● HOW TO COMPLETE THIS TASK: Copy out lines with the word "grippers" from the material that follows.

++++ GIVEN RECORDS ++++

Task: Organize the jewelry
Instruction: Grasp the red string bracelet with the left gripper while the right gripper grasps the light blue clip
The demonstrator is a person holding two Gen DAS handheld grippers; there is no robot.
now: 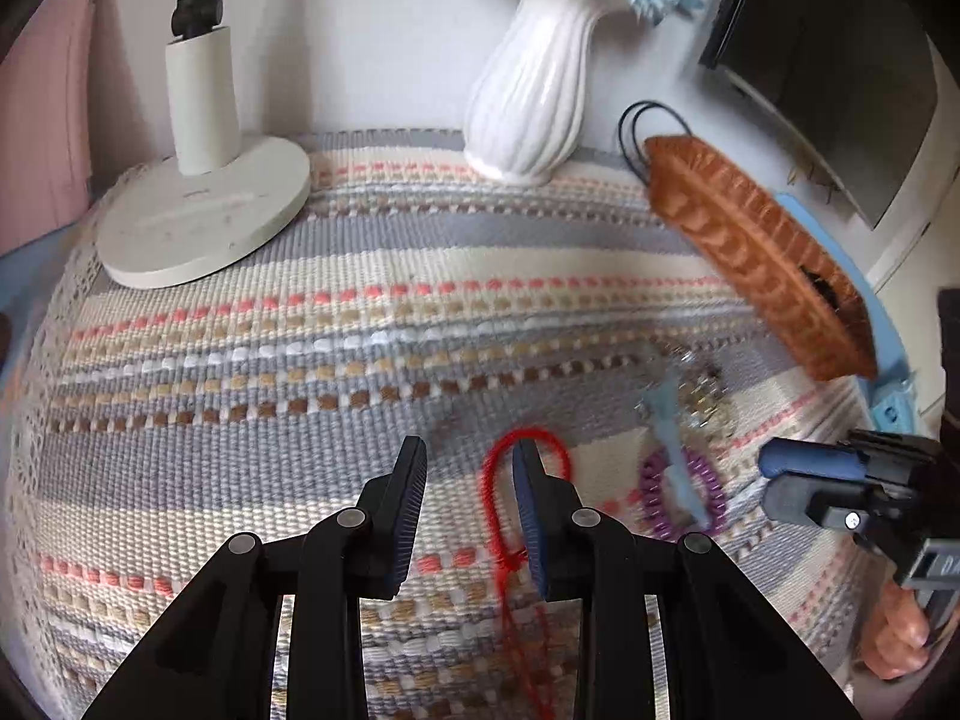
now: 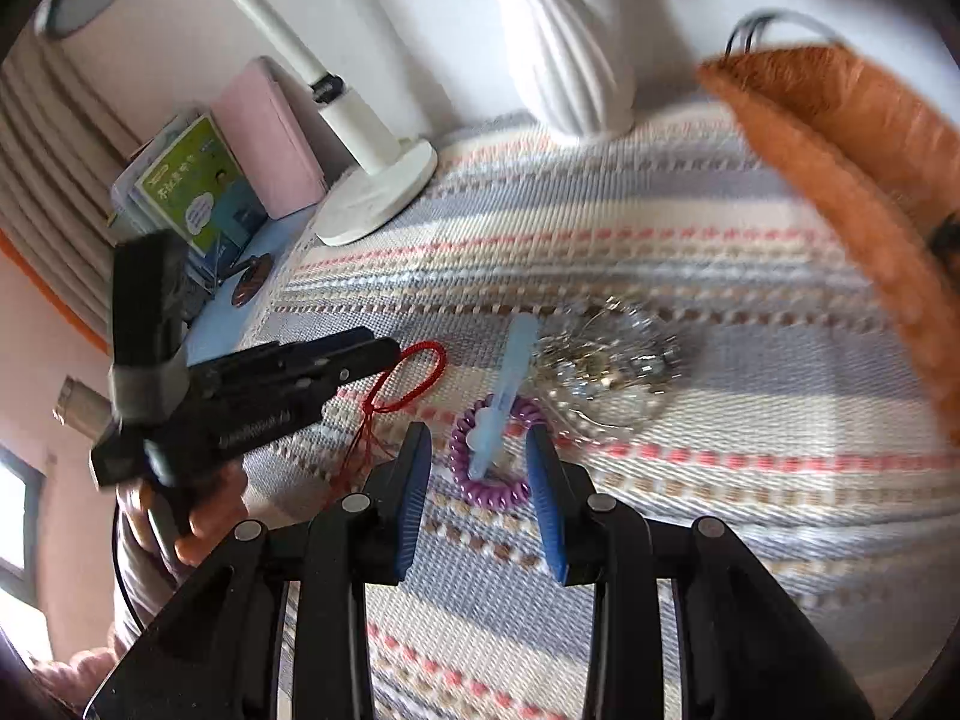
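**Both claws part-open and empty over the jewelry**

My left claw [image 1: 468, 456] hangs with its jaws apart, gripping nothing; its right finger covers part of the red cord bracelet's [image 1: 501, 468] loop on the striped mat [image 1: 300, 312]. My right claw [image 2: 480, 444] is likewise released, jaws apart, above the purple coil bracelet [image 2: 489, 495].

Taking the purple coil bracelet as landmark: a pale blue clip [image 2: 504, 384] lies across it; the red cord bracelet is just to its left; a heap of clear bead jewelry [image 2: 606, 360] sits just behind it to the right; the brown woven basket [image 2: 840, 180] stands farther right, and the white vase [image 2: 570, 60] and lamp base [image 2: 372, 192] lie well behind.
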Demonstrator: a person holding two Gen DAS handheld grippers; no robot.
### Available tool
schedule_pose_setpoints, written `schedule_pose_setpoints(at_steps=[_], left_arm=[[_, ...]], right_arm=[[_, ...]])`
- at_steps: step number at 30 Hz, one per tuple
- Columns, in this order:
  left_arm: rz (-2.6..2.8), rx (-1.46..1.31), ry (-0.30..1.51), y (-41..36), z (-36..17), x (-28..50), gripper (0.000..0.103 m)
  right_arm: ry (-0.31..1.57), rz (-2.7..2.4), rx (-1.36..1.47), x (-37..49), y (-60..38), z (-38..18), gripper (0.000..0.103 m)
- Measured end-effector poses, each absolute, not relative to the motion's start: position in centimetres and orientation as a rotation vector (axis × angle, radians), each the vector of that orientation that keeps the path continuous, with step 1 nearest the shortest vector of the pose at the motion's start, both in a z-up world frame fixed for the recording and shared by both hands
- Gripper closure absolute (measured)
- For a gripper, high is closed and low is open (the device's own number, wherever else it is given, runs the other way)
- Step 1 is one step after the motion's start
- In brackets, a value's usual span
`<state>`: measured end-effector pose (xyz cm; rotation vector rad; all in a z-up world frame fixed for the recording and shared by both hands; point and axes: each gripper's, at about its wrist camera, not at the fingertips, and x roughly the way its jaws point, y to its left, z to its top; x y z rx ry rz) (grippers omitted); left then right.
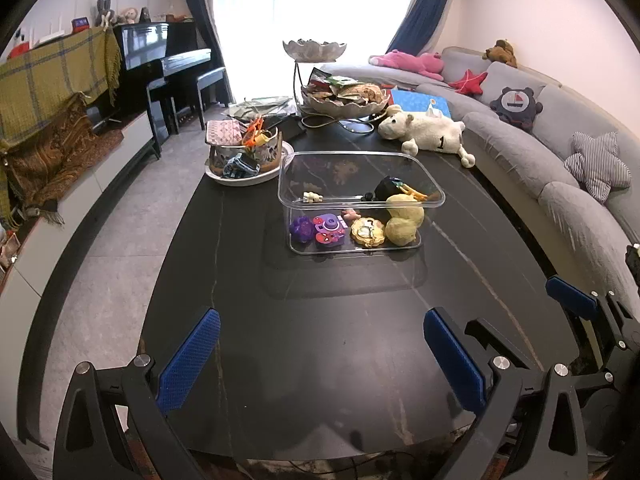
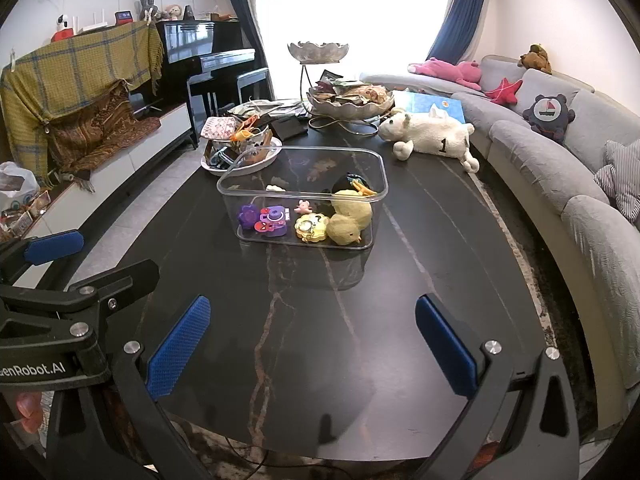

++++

● SOLUTION TO THIS PROBLEM:
The demonstrator is a person holding two Gen DAS handheld grippers; there is no robot.
Demonstrator: a person holding two Gen DAS handheld grippers; no robot.
`<state>`: measured end-effector pose (xyz cm; rotation vector rad; all in a z-up world frame fixed for the recording and shared by both hands; point and axes: each gripper's, at about its wrist camera, not at the fingertips, and x roughly the way its jaws point, y to its left, z to its top; x y z rx ry rz) (grippers omitted); left then right.

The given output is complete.